I asked Liss: isn't hatred as Chicago as deep dish pizza?
"That's what we were," she said. "I like to think, with all these refugees coming in now, that's who we are."
And who she is demands action.
"If felt like if I don't do something, say something, who will?" she said. "My kids are the great grandchildren of Holocaust survivors. So are my nieces and nephews. If you're not outraged..."
I'm not outraged. To me, being outraged is like being pregnant. You can't be a little outraged. If I'm outraged that Kyrie Irving tweeted out links to an antisemitic film, what am I going to be when jeering Red Hats make me clean the streets of Northbrook with a toothbrush? Which I can very well see happening in 2026. I'm hoarding outrage for when I truly need it. Hopefully never; maybe soon. I can see the argument that by piling on every slight now, we avoid worse. I'm not sure if that's how it works though.
One of Liss's signs said "Honk if you believe in equality." There were many honks, much support. And much opposition.
"Lots of people gave me the finger," she said. "I was shocked."
I'm not. She's lucky she didn't hang that banner in Mount Greenwood.
Liss is 47, lives in Lakeview, has four kids.
"Raising kids in the city is tough," she said.

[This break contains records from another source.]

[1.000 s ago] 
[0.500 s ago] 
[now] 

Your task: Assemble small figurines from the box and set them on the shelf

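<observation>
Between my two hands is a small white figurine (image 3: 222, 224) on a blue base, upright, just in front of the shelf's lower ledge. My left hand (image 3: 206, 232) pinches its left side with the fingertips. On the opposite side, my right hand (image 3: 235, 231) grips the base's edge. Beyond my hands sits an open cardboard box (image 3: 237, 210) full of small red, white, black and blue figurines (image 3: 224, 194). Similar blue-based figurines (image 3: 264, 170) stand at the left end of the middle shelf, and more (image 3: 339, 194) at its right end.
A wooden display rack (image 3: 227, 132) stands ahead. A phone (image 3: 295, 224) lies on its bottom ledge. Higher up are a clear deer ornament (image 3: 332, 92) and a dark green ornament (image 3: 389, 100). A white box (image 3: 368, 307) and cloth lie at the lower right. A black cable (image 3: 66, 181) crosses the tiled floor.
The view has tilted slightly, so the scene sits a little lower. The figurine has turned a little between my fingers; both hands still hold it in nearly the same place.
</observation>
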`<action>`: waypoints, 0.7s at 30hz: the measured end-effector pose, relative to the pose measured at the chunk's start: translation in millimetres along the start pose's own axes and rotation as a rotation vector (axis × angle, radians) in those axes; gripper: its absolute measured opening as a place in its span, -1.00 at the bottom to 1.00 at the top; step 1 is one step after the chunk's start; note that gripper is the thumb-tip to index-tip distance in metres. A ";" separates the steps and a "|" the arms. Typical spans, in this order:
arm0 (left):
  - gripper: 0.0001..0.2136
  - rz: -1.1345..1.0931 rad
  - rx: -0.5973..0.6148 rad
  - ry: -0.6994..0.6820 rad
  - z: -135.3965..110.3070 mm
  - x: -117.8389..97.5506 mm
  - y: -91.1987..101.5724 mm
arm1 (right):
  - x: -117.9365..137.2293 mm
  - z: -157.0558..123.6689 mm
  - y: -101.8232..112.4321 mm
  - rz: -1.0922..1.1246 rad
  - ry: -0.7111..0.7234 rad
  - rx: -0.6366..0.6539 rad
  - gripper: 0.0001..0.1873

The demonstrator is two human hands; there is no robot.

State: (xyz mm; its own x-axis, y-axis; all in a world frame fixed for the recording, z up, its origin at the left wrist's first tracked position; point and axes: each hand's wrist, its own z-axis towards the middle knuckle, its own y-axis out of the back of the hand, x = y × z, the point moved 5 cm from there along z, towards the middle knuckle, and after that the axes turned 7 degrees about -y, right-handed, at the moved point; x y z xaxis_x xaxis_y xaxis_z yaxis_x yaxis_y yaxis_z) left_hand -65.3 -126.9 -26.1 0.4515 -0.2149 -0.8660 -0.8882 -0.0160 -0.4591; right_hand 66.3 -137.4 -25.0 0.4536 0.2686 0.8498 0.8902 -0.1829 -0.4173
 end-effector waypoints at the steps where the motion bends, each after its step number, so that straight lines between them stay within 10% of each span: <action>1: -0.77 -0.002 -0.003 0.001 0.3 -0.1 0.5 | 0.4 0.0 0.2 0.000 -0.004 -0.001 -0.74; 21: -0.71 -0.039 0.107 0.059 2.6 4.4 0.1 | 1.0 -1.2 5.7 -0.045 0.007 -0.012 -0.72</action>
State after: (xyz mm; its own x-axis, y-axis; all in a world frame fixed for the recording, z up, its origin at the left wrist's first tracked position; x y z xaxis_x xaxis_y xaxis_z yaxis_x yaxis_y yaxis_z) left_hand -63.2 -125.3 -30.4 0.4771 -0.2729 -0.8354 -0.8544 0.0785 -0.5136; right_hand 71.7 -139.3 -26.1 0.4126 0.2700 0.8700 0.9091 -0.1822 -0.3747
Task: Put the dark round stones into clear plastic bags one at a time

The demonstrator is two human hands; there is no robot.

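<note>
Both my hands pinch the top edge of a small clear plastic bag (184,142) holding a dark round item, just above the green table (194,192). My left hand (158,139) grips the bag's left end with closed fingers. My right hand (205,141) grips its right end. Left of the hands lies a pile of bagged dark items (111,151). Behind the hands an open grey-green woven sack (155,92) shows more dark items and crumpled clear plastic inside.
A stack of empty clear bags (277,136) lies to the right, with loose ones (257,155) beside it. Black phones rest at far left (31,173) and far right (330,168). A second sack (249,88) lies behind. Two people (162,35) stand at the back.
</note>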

I told her I seldom experience what I consider antisemitism, perhaps because I so thoroughly screen it out. Readers venting outrage doesn't count — they'll say anything mean. I discount it. It's a meaningless buzz.
Not so her.
"I can't even tell you , how many times people say things inappropriate to me," she said. "Microaggressions. not knowing I'm Jewish. Saying, 'But you don't look Jewish.' What does that even mean?"
Maybe that's what insulates me. I look as Jewish as the leering moneychanger on the cover of a copy of Der Sturmer. Maybe people put on their best there's-a-Jew-right-over-there behavior when I'm around. Ix-nay on the ew-Jay atred-hay.
Maybe I find the whole thing is so ridiculously stupid that I can't believe it's real. Would have a hard time carrying on if I focus too much on its reality. Maybe that's the problem. Because I also know, intellectually, it is indeed very real. All too real. Always has been.